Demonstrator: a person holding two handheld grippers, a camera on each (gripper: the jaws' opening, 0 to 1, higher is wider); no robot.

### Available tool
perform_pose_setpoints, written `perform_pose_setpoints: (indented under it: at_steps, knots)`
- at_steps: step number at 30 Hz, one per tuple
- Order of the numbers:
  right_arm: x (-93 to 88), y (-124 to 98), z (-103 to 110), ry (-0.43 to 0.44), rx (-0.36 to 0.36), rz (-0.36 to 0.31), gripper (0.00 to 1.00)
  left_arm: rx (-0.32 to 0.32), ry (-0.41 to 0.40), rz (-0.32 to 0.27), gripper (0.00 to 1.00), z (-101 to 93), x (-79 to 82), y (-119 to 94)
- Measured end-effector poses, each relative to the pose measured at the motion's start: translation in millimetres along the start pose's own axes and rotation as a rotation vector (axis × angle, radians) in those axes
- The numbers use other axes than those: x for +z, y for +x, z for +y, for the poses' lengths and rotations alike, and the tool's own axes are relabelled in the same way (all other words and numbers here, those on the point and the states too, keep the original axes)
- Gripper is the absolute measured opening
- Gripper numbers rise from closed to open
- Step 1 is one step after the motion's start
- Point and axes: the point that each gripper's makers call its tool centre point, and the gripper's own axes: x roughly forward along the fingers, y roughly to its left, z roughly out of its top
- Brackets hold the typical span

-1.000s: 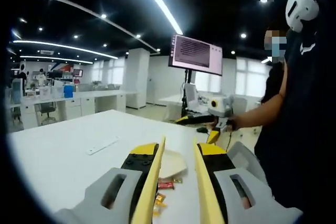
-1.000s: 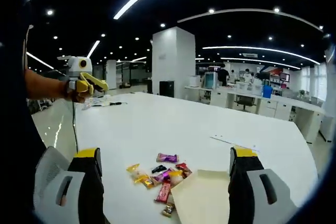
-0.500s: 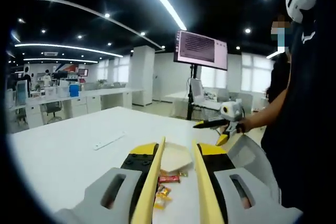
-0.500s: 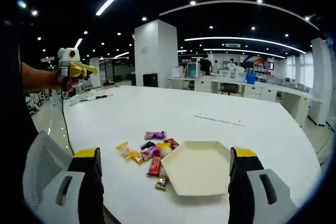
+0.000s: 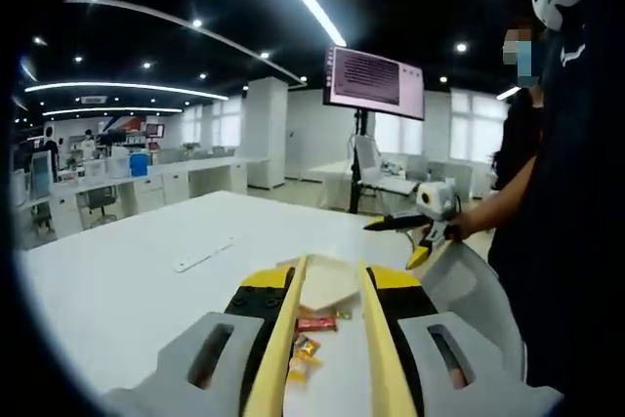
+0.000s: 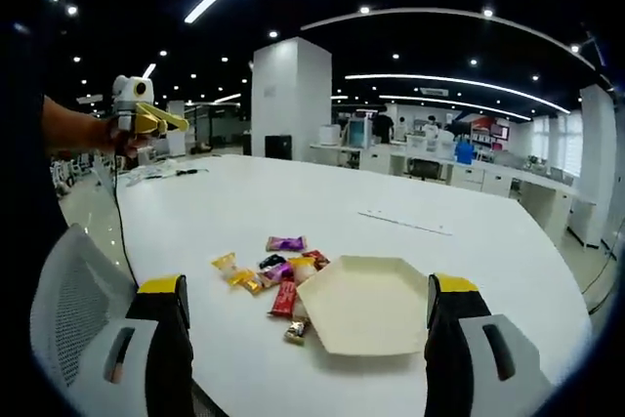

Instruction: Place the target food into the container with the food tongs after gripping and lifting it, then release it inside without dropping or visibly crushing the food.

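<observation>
Wrapped sweets (image 6: pixel 274 280) between right gripper (image 6: pixel 306 339) jaws

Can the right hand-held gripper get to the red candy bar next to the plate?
Probably yes. The right hand-held gripper hangs above the white table with its jaws wide apart, and nothing stands between it and the red wrapped candy bar, which lies beside the beige hexagonal plate. It would first have to come down.

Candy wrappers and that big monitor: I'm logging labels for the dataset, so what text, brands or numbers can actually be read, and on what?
Nothing can be read.
Monitor: lines of text on screen, too blurred to read.
Candy wrappers: printing too small to read.
Plate: no marking seen.
Background signs: coloured, unreadable.
</observation>
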Motion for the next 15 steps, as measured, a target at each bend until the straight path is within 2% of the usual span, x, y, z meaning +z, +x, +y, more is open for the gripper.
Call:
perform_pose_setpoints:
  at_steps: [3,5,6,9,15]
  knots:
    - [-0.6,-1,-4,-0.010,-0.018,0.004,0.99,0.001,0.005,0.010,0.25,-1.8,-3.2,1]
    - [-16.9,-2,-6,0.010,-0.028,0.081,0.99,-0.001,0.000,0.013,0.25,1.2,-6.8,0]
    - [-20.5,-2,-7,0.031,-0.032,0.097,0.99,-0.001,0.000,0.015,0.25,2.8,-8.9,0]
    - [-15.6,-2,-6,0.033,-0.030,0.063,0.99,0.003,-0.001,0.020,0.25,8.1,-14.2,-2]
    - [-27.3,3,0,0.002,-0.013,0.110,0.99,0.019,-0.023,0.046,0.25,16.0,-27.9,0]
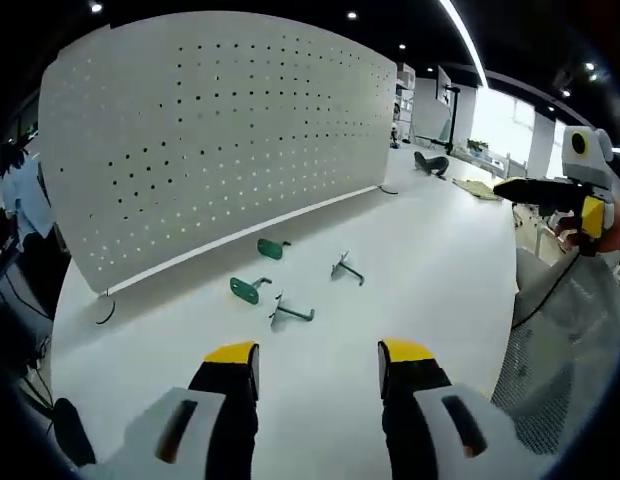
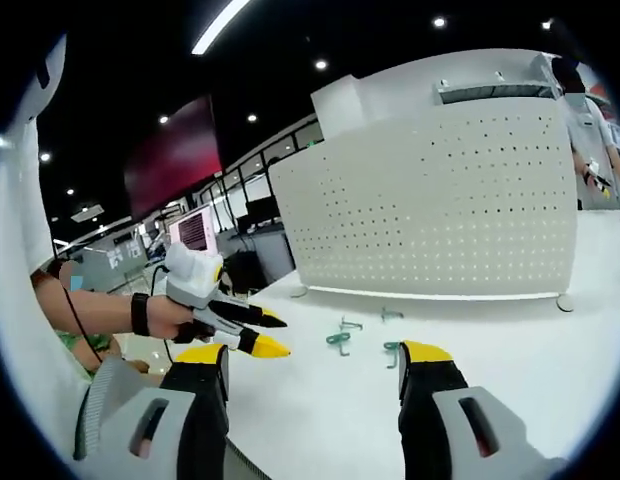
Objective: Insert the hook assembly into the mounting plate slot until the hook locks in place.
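White counter (image 1: 430,270), ceiling lights above; no legible writing. White pegboard (image 1: 220,130) stands at its back. Before it: two green mounting plates (image 1: 273,248), two grey hooks (image 1: 347,269). My left gripper (image 1: 318,372) and right gripper (image 2: 315,375): jaws wide apart, holding nothing.

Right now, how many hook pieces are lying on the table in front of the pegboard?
4. Two green-based pieces: one nearest the pegboard, one closer in at left. Two grey metal hooks: one at right, one nearest the left gripper. None looks hidden.
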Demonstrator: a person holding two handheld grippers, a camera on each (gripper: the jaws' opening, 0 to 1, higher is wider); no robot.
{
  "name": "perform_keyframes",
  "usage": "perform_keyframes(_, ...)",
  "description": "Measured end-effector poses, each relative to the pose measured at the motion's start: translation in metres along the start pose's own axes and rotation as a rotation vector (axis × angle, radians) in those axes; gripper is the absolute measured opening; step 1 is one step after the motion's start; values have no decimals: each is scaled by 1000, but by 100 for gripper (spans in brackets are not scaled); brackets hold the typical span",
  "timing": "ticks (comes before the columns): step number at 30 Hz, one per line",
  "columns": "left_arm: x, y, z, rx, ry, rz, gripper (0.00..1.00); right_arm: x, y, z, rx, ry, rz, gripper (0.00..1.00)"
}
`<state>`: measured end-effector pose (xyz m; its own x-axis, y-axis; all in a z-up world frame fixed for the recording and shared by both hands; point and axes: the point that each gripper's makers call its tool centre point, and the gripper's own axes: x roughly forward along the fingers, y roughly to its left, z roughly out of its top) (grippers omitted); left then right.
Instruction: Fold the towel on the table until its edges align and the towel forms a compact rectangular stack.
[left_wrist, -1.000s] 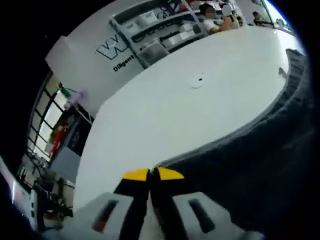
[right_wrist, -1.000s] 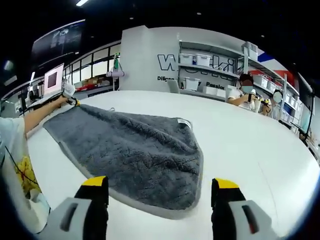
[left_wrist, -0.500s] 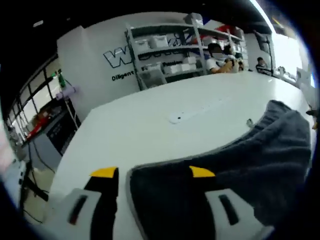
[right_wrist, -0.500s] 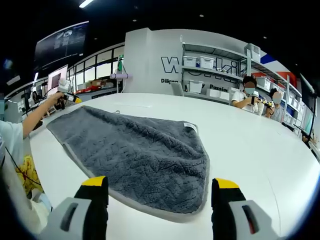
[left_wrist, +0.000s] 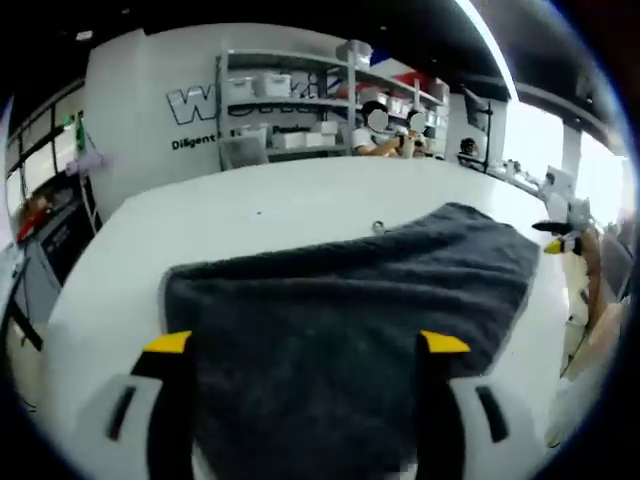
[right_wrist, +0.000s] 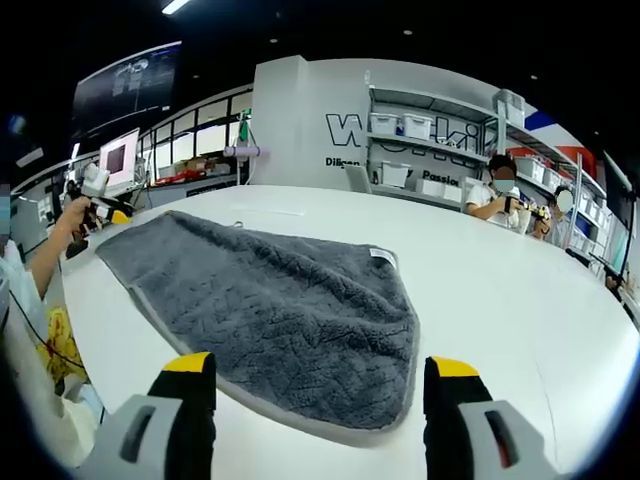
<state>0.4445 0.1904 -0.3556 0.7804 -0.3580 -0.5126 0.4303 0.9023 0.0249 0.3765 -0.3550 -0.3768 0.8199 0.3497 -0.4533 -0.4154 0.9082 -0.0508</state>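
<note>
The grey towel is seen spread flat on the white tabletop, w/ a light-trimmed edge and a small white tag at its far side in the right gripper view. In the left gripper view the left gripper is held low over the near end of the towel, its yellow-tipped fingers set wide apart w/ nothing between them but the fabric lying below; no contact w/ the cloth can be made out. In the right gripper view the right gripper is held level just short of the towel's near corner, fingers likewise spread wide and empty, bare tabletop under them. The left gripper is also picked up at the left edge of the right gripper view, carried in a person's hand w/ the forearm stretched toward the towel's far corner; the opp. unit is seen at the right of the left gripper view, beyond the towel's far corner, held up off the tabletop. A light sleeve w/ a yellow print is seen at lower left of the right gripper view. Behind the tabletop, shelving w/ white bins is set against a wall w/ lettering, and seated people are visible at the far side.
</note>
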Motion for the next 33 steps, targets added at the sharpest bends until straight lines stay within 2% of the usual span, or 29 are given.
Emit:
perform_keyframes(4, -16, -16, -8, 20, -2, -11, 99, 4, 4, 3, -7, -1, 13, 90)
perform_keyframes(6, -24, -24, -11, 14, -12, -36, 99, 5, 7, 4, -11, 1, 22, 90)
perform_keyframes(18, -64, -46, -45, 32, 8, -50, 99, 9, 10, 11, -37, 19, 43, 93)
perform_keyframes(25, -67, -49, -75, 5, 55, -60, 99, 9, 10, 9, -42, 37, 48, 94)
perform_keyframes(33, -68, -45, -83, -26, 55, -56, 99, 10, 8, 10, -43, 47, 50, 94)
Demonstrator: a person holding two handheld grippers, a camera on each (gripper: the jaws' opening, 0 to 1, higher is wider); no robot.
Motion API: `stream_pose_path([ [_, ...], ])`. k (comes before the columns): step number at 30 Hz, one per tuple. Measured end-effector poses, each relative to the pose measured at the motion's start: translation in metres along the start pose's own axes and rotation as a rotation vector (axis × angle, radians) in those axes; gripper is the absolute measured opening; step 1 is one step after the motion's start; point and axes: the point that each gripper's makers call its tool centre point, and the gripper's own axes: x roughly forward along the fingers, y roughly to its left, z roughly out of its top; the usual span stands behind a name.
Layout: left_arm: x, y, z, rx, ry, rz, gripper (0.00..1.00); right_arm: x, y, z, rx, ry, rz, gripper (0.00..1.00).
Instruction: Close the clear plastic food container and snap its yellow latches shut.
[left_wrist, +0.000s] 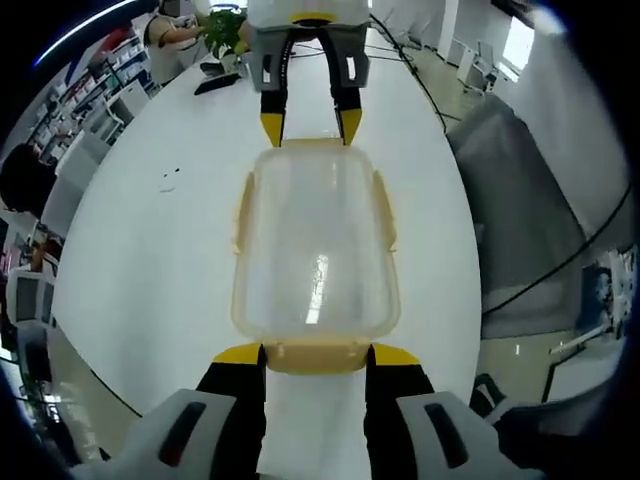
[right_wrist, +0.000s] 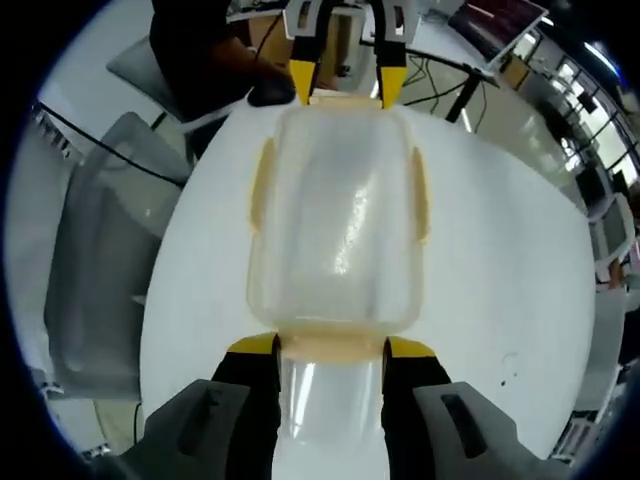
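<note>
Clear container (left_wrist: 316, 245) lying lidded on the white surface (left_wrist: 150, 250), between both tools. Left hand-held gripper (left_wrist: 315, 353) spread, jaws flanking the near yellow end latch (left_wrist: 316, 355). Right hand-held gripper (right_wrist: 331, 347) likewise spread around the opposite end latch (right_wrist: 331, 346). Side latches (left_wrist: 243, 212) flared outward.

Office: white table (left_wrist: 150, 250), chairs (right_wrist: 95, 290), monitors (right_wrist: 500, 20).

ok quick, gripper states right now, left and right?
Left gripper: open, fingers straddling the near end latch of the container, not clamped.
Right gripper: open, fingers either side of the opposite end latch.
</note>
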Motion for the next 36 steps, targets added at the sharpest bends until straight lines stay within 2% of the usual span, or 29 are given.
stream_pose_path([
  [17, 0.02, 0.003, 0.043, -0.019, -0.03, 0.028, 0.32, -0.016, 0.004, -0.049, -0.002, 0.02, 0.017, 0.36],
  [36, 0.059, 0.008, 0.085, -0.008, -0.06, 0.027, 0.32, -0.018, 0.007, -0.104, 0.019, 0.038, 0.026, 0.36],
])
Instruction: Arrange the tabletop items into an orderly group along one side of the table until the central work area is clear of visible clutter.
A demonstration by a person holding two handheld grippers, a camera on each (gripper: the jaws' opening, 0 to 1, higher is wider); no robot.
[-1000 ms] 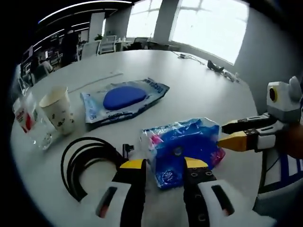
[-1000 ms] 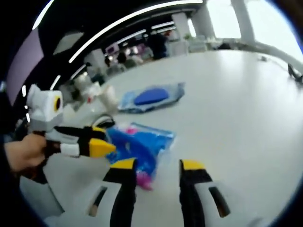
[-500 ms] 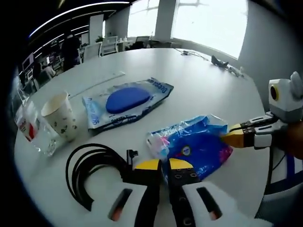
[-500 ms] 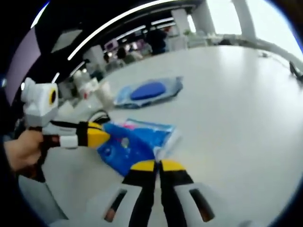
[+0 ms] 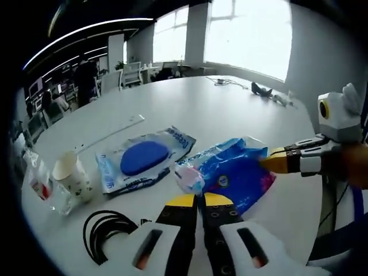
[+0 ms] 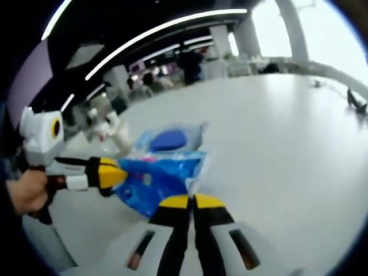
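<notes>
Left gripper view, left gripper (image 5: 199,200) fingers pinched on near edge of blue bag (image 5: 230,172), right gripper (image 5: 275,161) fingers clamped on its far edge, bag raised off white desk (image 5: 230,109), pouch (image 5: 144,159), paper cup (image 5: 72,175), black cable (image 5: 106,233) beyond.

Two blue packets (image 5: 233,172) (image 5: 141,161), one paper cup (image 5: 72,178), one black cable (image 5: 106,233), one clear bag (image 5: 40,181).

My left gripper view looks low and close across the tabletop (image 5: 218,109) toward the windows, my right gripper view looks from the opposite side toward the office, and both share the blue crinkly bag (image 5: 230,172) (image 6: 158,178) between them.
</notes>
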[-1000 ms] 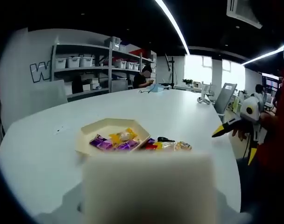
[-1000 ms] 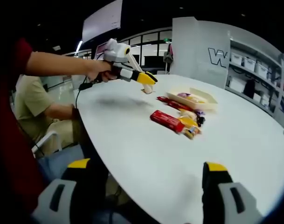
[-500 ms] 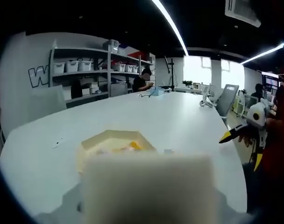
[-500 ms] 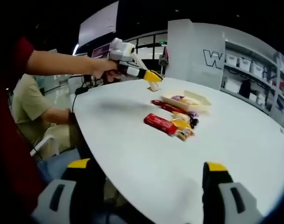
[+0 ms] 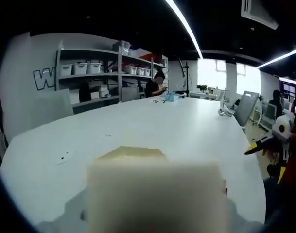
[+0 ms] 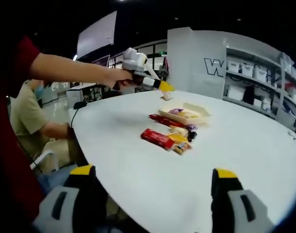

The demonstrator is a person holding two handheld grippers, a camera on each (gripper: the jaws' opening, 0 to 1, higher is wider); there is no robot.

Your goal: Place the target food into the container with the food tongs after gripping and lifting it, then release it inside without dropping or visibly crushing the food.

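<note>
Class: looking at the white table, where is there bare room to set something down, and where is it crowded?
In the right gripper view, the table is bare between the right gripper and the red packet, and on either side of the snacks. It is crowded around the tray, where wrapped snacks cluster against it, with the left gripper above.

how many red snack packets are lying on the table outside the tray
2: one red packet lies nearest the right tongs' camera; a second red packet lies against the cream tray's near side. Others may be hidden among the small yellow snacks.
</note>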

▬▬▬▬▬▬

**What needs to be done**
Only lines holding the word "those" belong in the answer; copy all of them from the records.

**Exercise answer**
- Measured end-effector poses, each relative to the pose measured at the motion's start: translation in millimetres along the start pose's own axes and rotation as a rotation vector (axis × angle, radians) in those axes
- The numbers use other axes than those: x for +z, y for +x, z for +y, for the poses' lengths and rotations alike, and the tool's own axes are relabelled in the same way (all other words and numbers here, those on the point and the states too, keep the original axes)
  "description": "Measured end-effector poses, each relative to the pose measured at the motion's start: translation in metres along the start pose's own axes and rotation as a rotation vector (axis × angle, radians) in those axes; gripper is the absolute measured opening; step 1 is one step after the motion's start; values have no decimals: each is scaled by 1000, but by 100 for gripper (spans in brackets are not scaled); brackets hold the typical span",
Motion API: `stream_pose_path([ [_, ...], ])`. k (comes before the columns): step number at 30 Hz, one per tuple. Measured end-effector poses, each relative to the pose measured at the motion's start: translation in metres along the start pose's own axes and rotation as a rotation vector (axis × angle, radians) in those axes; gripper is the absolute measured opening; step 1 is one step after the motion's start; point and axes: the point that each gripper's makers call its tool centre point, and the gripper's own axes: x roughly forward along the fingers, y roughly to its left, z roughly out of its top; the usual span stands behind a name.

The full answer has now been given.